**Task to complete:** If a line in the listing below has the string "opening", copy it out.

---

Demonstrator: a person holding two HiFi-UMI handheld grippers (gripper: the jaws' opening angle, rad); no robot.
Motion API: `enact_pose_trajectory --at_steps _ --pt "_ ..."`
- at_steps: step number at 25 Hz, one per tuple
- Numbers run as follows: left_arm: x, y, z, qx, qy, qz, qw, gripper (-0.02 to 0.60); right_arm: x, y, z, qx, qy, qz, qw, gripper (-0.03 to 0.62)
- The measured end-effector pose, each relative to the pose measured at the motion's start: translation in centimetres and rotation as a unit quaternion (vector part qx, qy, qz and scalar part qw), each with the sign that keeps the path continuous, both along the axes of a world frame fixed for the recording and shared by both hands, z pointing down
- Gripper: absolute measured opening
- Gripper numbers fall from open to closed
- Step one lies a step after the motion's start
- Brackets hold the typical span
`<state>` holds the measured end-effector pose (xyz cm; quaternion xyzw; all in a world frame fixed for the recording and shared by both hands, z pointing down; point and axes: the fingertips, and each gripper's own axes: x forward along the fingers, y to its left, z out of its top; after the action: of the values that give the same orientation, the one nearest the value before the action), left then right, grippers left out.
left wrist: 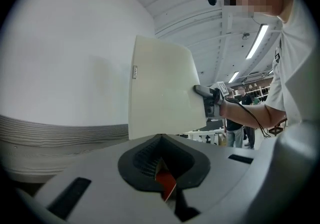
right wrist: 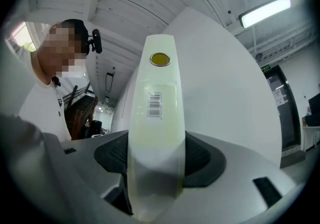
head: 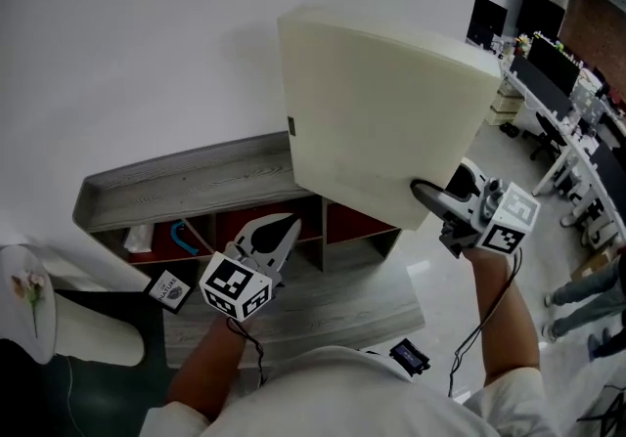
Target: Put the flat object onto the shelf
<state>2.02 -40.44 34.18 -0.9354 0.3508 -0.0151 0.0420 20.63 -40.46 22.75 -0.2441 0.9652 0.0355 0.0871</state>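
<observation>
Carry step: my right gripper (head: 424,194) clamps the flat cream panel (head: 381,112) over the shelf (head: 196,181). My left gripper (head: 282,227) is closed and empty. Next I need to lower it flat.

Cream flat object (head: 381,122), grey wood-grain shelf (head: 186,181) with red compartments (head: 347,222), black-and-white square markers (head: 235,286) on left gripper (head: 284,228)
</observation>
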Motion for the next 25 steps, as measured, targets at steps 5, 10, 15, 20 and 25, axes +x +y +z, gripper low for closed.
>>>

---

**Answer area:**
Demonstrator: a person holding two HiFi-UMI handheld grippers (gripper: the jaws' opening angle, rad); no robot.
- Gripper: absolute measured opening

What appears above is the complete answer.